Our optimized approach maintains the same visual behavior while restructuring the implementation to work within Layout's constraints. Here's a simplified snippet of our optimized approach:

@Composable
fun TextMessage_layout(
    modifier: Modifier = Modifier,
    message: Message,
    textColor: Color,
    bubbleMaxWidth: Dp = 260.dp
) {
    // Shared reference for accessing text layout metrics during measurement
    val textLayoutRef = remember { Ref<TextLayoutResult>() }
    val density = LocalDensity.current

    Layout(
        modifier = modifier,
        content = {
            // Primary text content
            Text(
                text = message.text,
                color = textColor,
                onTextLayout = { result -> textLayoutRef.value = result }
            )
            // Footer containing timestamp and status indicators
            MessageFooter(message = message)
        }
    ) { measurables, constraints ->
        
        val maxWidthPx = with(density) { bubbleMaxWidth.roundToPx() }

        // ━━━ Single-pass measurement of all children ━━━
        val textPlaceable = measurables[0].measure(
            constraints.copy(maxWidth = maxWidthPx)
        )
        val footerPlaceable = measurables[1].measure(constraints)

        // ━━━ Extract text metrics for positioning logic ━━━
        val textLayout = requireNotNull(textLayoutRef.value) {
            "TextLayoutResult must be available after text measurement"
        }
        
        val lineCount = textLayout.lineCount
        val lastLineWidth = ceil(
            textLayout.getLineRight(lineCount - 1) - 
            textLayout.getLineLeft(lineCount - 1)
        ).toInt()
        
        val widestLineWidth = (0 until lineCount).maxOf { lineIndex ->
            ceil(
                textLayout.getLineRight(lineIndex) - 
                textLayout.getLineLeft(lineIndex)
            ).toInt()
        }

        // ━━━ Determine layout strategy ━━━
        val canFitInline = lastLineWidth + footerPlaceable.width <= maxWidthPx

        val containerWidth = if (canFitInline) {
            max(widestLineWidth, lastLineWidth + footerPlaceable.width)
        } else {
            max(widestLineWidth, footerPlaceable.width)
        }.coerceAtMost(maxWidthPx)

        val containerHeight = if (canFitInline) {
            max(textPlaceable.height, footerPlaceable.height)
        } else {
            textPlaceable.height + footerPlaceable.height
        }

        // ━━━ Element placement ━━━
        layout(containerWidth, containerHeight) {
            // Position text at top-left
            textPlaceable.place(x = 0, y = 0)
            
            // Position footer based on available space
            if (canFitInline) {
                // Inline: bottom-right of the text area
                footerPlaceable.place(
                    x = containerWidth - footerPlaceable.width,
                    y = textPlaceable.height - footerPlaceable.height
                )
            } else {
                // Separate line: below text, right-aligned
                footerPlaceable.place(
                    x = containerWidth - footerPlaceable.width,
                    y = textPlaceable.height
                )
            }
        }
    }
}

But why is it better?

Composition separation

 content = {
            Text(
                text = message.text,
                color = textColor,
                onTextLayout = { result -> textLayoutRef.value = result }
            )         
            MessageFooter(message = message)
        }

Both child composables are created during the normal composition phase.
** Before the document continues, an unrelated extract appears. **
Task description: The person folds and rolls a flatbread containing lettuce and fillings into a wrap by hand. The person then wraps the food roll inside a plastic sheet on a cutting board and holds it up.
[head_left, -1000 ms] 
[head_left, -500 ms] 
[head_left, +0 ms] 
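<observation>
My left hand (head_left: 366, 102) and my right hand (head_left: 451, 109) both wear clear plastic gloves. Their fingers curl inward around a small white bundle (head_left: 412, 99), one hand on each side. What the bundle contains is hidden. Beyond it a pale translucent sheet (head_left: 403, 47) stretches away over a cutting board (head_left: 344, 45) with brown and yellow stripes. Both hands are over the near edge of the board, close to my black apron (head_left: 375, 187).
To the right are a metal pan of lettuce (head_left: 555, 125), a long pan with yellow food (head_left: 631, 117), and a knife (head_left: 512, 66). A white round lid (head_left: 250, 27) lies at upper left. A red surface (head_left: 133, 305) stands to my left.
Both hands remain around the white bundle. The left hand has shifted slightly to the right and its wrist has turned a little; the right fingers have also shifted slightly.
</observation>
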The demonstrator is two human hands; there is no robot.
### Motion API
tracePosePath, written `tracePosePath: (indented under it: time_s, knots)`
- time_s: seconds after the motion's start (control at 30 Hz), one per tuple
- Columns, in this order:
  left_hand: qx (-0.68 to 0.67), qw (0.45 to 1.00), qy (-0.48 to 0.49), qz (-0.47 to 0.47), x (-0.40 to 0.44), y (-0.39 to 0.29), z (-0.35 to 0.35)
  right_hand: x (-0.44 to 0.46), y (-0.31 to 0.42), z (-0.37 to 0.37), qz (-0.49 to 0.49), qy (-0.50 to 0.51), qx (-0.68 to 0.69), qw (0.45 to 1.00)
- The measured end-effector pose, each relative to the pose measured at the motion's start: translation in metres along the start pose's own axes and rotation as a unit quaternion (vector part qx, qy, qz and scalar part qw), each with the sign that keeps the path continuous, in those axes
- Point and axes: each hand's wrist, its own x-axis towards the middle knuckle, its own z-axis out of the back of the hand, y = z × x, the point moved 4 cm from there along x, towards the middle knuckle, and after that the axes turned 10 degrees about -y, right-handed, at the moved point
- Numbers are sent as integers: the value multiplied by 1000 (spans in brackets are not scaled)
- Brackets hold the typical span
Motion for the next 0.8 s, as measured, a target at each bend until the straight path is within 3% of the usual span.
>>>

This allows Compose to apply its standard optimizations - if message.text and textColor haven't changed, the Text composable can be skipped entirely during recomposition.

2. Single Measurement Pass


val textPlaceable = measurables[0].measure(rawConstraints.copy(maxWidth = maxWidthPx))
val footerPlaceable = measurables[1].measure(rawConstraints)

Each child is measured exactly once per layout pass. The measurables list is predetermined and stable, eliminating the allocation overhead of dynamic subcomposition.

Shared Layout Result

val textLayoutRef = remember { Ref<TextLayoutResult>() }
//… later in Text composable:
onTextLayout = { result -> textLayoutRef.value = result }

We use a Ref to share the TextLayoutResult between the Text composable's measurement and our subsequent line calculations. This avoids redundant text layout operations while keeping the data accessible for our positioning logic.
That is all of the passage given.